On June 6, after issuing an Editor’s Note regarding the original story, Clark Hoyt, the Times’ Public Editor, wrote an op-ed, entitled, “What Happened to Skepticism?” in which he conceded that the article was “seriously flawed and greatly overplayed,” and added, “It demonstrated again the dangers when editors run with exclusive leaked material in politically charged circumstances and fail to push back skeptically.” He also made a point of stating, “The lapse is especially unfortunate at the Times, given its history in covering the run-up to the Iraq war,” which is a gratifyingly frank admission of the Times’ failures during that critical period.
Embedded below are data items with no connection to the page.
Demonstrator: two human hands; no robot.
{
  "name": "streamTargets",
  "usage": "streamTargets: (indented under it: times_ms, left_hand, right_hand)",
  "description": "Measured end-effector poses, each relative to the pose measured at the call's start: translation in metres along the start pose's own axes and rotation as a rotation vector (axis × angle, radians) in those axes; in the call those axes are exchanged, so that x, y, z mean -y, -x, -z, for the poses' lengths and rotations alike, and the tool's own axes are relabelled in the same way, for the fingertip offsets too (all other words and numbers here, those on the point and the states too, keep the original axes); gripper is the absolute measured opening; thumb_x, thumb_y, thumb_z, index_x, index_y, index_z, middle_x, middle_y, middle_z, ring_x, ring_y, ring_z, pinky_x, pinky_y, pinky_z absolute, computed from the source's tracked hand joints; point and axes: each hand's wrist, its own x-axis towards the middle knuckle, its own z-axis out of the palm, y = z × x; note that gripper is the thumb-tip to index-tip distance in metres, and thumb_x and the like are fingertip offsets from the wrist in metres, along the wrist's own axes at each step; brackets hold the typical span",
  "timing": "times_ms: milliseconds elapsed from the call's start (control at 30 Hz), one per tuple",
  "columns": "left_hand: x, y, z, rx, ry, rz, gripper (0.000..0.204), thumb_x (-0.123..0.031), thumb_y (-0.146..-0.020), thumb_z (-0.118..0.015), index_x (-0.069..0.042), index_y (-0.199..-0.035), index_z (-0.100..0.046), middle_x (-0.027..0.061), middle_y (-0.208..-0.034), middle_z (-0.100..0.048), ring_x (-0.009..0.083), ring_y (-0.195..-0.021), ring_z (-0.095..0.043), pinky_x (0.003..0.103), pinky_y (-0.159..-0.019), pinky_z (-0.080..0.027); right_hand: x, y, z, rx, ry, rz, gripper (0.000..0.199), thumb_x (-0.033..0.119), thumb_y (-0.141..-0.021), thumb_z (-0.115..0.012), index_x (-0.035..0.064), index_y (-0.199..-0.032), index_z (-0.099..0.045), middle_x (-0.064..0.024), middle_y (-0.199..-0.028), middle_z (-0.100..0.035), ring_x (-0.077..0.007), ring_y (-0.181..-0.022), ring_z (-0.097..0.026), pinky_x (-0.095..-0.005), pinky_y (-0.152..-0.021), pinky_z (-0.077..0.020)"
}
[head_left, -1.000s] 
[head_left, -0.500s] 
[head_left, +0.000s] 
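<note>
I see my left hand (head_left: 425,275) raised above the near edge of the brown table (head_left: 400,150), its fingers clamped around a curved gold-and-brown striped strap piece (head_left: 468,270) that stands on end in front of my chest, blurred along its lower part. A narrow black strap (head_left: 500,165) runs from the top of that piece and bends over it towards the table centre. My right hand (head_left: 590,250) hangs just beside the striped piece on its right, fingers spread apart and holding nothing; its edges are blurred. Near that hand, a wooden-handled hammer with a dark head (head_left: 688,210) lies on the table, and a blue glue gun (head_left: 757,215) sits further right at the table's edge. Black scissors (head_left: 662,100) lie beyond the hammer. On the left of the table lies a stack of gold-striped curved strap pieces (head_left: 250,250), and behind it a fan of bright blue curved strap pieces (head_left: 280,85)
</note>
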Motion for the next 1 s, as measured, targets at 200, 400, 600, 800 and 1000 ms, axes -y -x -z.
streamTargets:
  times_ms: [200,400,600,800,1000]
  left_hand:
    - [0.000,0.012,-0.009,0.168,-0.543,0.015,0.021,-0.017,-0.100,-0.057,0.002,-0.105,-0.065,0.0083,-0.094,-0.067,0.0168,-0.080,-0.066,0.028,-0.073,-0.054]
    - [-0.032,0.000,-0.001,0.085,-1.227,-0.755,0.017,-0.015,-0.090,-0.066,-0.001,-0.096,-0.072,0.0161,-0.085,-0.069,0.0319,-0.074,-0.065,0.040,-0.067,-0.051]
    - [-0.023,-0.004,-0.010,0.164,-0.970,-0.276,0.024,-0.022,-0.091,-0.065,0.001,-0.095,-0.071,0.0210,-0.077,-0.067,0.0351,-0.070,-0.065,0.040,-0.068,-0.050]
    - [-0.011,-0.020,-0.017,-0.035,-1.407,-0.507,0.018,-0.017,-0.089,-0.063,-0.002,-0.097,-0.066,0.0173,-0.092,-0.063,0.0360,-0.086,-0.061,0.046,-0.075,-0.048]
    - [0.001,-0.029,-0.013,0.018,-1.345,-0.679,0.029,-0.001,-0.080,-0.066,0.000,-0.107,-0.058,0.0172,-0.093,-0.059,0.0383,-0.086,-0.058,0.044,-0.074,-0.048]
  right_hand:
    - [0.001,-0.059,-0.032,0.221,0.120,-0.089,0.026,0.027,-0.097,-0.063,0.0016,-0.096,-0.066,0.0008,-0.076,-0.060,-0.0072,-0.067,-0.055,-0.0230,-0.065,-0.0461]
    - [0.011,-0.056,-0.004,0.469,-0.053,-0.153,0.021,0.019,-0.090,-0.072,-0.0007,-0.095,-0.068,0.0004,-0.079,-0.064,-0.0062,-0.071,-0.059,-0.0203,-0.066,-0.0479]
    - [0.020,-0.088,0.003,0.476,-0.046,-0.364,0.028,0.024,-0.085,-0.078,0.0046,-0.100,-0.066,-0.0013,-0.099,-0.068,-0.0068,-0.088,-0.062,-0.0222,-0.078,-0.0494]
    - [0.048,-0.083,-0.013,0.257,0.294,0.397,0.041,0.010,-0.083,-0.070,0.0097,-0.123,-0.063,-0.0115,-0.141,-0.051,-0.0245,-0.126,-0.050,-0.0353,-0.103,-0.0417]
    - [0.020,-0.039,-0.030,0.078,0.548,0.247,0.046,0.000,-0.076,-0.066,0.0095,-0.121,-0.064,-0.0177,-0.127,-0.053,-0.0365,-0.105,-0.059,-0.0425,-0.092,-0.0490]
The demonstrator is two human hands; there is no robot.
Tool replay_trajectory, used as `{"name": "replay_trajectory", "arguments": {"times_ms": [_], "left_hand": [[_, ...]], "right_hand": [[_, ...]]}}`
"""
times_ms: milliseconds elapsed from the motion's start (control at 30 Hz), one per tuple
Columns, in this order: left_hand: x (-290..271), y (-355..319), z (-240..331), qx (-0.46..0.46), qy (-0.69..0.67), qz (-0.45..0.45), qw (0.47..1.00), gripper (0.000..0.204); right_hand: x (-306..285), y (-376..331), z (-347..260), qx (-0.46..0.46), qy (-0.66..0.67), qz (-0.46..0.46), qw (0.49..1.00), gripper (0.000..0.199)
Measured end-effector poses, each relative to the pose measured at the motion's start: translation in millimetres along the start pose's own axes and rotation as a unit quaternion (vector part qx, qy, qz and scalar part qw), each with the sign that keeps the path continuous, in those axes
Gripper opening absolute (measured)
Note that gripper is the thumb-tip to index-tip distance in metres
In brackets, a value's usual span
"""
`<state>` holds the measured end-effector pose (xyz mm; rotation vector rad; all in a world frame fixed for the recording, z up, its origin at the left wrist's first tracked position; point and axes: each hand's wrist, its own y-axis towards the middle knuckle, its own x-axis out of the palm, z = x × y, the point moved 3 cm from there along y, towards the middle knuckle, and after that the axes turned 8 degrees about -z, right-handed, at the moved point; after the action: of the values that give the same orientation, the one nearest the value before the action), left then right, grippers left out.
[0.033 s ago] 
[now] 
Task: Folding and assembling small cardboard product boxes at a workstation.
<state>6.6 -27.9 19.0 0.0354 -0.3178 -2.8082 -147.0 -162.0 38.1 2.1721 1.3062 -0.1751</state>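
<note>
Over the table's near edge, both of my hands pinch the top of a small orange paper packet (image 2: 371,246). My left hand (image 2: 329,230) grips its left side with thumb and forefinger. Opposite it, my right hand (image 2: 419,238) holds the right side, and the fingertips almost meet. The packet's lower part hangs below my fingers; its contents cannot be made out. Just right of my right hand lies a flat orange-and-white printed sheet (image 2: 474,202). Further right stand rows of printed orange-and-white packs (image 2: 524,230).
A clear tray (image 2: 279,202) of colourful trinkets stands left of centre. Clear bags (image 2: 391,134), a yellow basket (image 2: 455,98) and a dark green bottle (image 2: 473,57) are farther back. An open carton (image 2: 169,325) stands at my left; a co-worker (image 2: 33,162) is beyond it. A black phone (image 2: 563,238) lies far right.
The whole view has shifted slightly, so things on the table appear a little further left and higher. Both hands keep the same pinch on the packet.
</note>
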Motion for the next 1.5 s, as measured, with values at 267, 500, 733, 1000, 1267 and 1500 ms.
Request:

On Saturday, I took part in a discussion about the future of Guantánamo on the BBC World Service’s “Newshour,” with guests including Pierre-Richard Prosper, the Bush administration’s ambassador-at-large for war crimes, and Moazzam Begg, former Guantánamo prisoner and spokesman for the human rights group Cageprisoners. This wide-ranging discussion of some of the many issues surrounding the closure of Guantánamo is available on the BBC iPlayer. The discussion starts 26 minutes in, lasts for around 25 minutes, but is only available online until June 20.
This was not my only recent radio appearance. On May 5, I was interviewed by the ever indignant Scott Horton for Antiwar Radio (for the eighth time), which was a pleasure, as ever, although the sound quality is rather poor at my end (otherwise I would have mentioned it earlier), and on June 6 I was interviewed by Kevin Barrett for Truth Jihad Radio on American Freedom Radio. My interview followed Kevin’s discussion of torture with Brad Friedman of the excellent Brad Blog, and can be found on the Truth Jihad Radio Archives (under 06/06/2009), starting about one hour and nine minutes in, and lasting for 50 minutes.
Kevin and I started off by discussing the mysterious death last month, in a Libyan prison, of the CIA “ghost prisoner” Ibn al-Shaykh al-Libi, and moved on to a wider discussion of secret prisons and other “ghost prisoners,” and the West’s extremely dubious relationship with Libya since the 9/11 attacks. Kevin also asked me to explain the proportion of prisoners held in Guantánamo who were involved in terrorism, allowing me to recap the extraordinary story of arrogance and ineptitude that led the capture of only a few dozen genuine terror suspects, as opposed to the 700-plus innocent men or low-level Taliban foot soldiers who were also seized. In the second half of the show we had a lively discussion about the basis of the 9/11 attacks, and then moved on to talk about Barack Obama’s promise to close Guantánamo, and the problems — some of his own making; others not — that are complicating the fulfillment of this promise, as I have discussed in numerous articles over the last few months.
Andy Worthington is the author of The Guantánamo Files: The Stories of the 774 Detainees in America’s Illegal Prison (published by Pluto Press, distributed by Macmillan in the US, and available from Amazon — click on the following for the US and the UK). To receive new articles in your inbox, please subscribe to my RSS feed, and also see my definitive Guantánamo prisoner list, published in March 2009.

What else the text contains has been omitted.